1.2.4. Sujet n°4 : Monsieur B.

1.2.4.1. Présentation.

Monsieur B accepte l'entretien et l'enregistrement mais refuse la passation du TAT en arguant qu'il a "passé l'âge des images". Au plan de l'état civil, il annonce 47 ans, une situation familiale de divorcé et de grand-père. Il précise qu'il lui "reste" une fille et une petite fille. Il nous interpelle vivement en demandant ce que nous voulons savoir de plus, imaginant que nous souhaitons l'interroger sur ses frères et sœurs. Surprise de ce ton, nous expliquons qu'il n'y a aucune obligation à parler d'un sujet particulier.

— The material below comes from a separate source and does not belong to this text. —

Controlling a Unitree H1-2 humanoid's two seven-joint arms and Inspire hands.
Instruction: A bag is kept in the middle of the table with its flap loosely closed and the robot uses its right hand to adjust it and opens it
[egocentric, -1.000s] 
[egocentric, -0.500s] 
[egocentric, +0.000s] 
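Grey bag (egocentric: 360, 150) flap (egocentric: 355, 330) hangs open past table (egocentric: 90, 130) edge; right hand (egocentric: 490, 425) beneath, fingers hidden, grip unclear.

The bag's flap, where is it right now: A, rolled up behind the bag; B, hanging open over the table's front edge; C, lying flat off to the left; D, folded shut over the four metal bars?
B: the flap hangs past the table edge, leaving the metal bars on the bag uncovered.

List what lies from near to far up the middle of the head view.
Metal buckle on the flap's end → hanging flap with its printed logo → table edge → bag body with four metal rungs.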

Il énumère tout aussi brusquement, sur le mode télégraphique, le décès de ses deux parents ("papa, maman, décédés") et ce qui lui "reste" de frères et sœurs qu'il n'a pas vus pour la plupart depuis plus de 15. Il conclut ce chapitre en disant que "c'est suffisant".

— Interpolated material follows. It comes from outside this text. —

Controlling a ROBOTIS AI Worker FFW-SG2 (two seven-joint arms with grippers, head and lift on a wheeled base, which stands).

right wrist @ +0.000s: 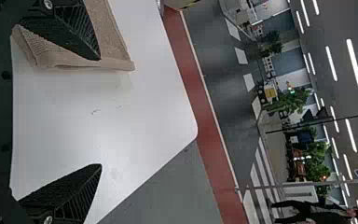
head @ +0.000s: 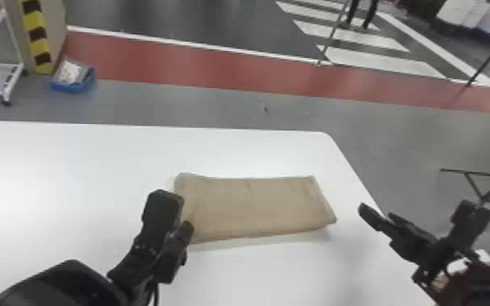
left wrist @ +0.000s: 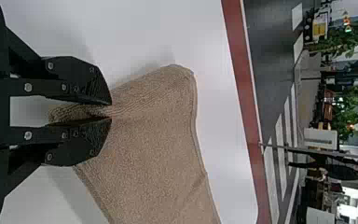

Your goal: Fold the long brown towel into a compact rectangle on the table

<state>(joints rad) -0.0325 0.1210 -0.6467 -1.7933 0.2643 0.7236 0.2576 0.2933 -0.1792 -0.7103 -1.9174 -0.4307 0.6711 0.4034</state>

Pour tenter de réduire la tension perçue dans ce début de relation, nous réaffirmons que c'est lui qui, à ce stade de présentation, décide de ce qu'il veut dire; Monsieur B rappelle en s'esclaffant: « c'est vous qui faites votre thèse ! ».

Conciliante, nous nous penchons sur son statut professionnel; nous nous faisons rabrouer d'oser une telle incongruité alors qu'il présente un plâtre à la jambe, pour unedouble fracturede la malléole. D'une manière assez provocatrice, il explique avoir travaillé auparavant " au black" et sortir de prison. Attendant notre réaction, il poursuit en pensant que nous allons sans doute lui demander «pourquoi vous vous êtes retrouvé en taule?". Avec un frémissement d’agacement, nous répliquons que nous ne le demandons pas. Après avoir ajouté que "ce n'est un secret pour personne", sans cependant dévoiler ce "non-secret", il revient au questionnaire. Nous signalons que nous en étions seulement à l'état civil; il trouve un ton polémique pour déclarer qu'il est en train de refaire sa carte d'identité et que cela va moins vite que s'il s'appelait "Mohamed". Troublée, nous souhaitons lui faire préciser sa pensée, mais il répond, condescendant et ironique : "vous êtes pas à ce point naïve ou vous vous f… de moi ?". Nous proposons de poursuivre avec le questionnaire.